Walt Disney

With iridescent platinum decor dripped across Disneyland, the Disney100 celebration has officially launched. Commemorating “100 Years of Wonder” (since the 1923 founding of The Walt Disney Studios), Disney100 is something more than another entry in Disney’s tradition of annual theme park campaigns; it’s a company-wide initiative meant to reflect on Disney’s past and re-orient it toward a new tomorrow.

Of course, born in the era of recently-former CEO Bob Chapek’s franchise-focused era of cost-cutting, slashed perks, and new upcharges, it’s worth stepping back from the modern, mega-sized standard of the Walt Disney Company and remembering how it all started.

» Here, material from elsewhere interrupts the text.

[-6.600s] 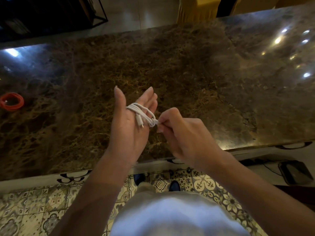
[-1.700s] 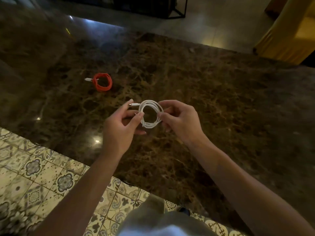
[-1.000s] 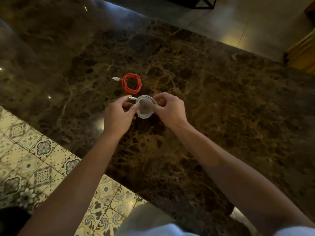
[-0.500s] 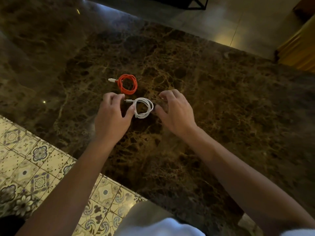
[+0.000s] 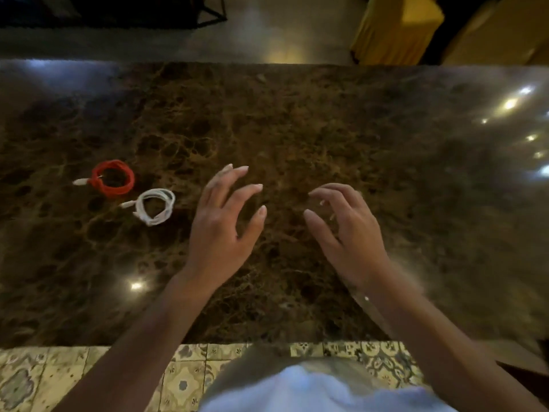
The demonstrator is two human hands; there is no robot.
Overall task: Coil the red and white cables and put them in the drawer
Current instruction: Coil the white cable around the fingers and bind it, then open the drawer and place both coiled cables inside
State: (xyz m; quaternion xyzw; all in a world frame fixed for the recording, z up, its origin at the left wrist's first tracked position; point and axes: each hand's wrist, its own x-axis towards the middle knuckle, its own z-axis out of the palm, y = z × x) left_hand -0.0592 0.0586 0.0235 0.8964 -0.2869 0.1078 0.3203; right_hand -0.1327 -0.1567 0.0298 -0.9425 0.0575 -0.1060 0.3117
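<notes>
Marble table [image 5: 326, 120]: a dark brown polished slab with pale veining fills most of the view; its near edge runs across the bottom, and bright spots of light reflect on its right side and near the left forearm.
Tiled floor [image 5: 35, 379]: patterned cream tiles show below the table's near edge.
Yellow furniture [image 5: 395, 25]: a yellow draped piece stands beyond the table's far edge, at the upper right.
Person's clothing [image 5: 312, 391]: pale fabric at the bottom centre, blurred.
Left hand [image 5: 221, 224]: held over the middle of the table, palm down, fingers spread and nearly straight, thumb out to the right; it holds nothing and is to the right of both cables, apart from them.
Right hand [image 5: 346, 230]: beside the left hand with a gap between them, fingers loosely bent and empty; slightly blurred, and whether the fingertips touch the marble I cannot tell.
Red cable [image 5: 114, 177]: wound into a round coil lying flat on the table's left part, a white plug end sticking out to its left.
White cable [image 5: 156, 206]: wound into a smaller coil lying flat on the table, just beside the red one on its near right, not touching it; a plug end points left.
</notes>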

Looking beyond the theme parks, there’s much to see, celebrate, and support as we reflect on the first century of Disney, and hopefully our cross-country road trip of historic Disney destinations might spark some bucket list additions for you… Pack a suitcase and let’s hit the road, looking for the places that made the man who made the mouse.

1. Walt Disney Birthplace (Chicago, Illinois)

Image: Walt Disney Birthplace

Just Northwest of downtown Chicago – in the quiet, working class Hermosa neighborhood, right on the corner of Tripp Avenue and Palmer Street – stands an otherwise unassuming family home. But despite its simple appearance, the house at 2156 N Tripp Ave. was designed and built by Flora and Elias Disney. Costing $800 in 1893 (no small investment when Elias made about $1 a day), the young couple with their sons Herbert and Raymond moved in early 1893. That summer, their third child, Roy, was born. And on December 5, 1901, right in the upstairs bedroom, Walt was born.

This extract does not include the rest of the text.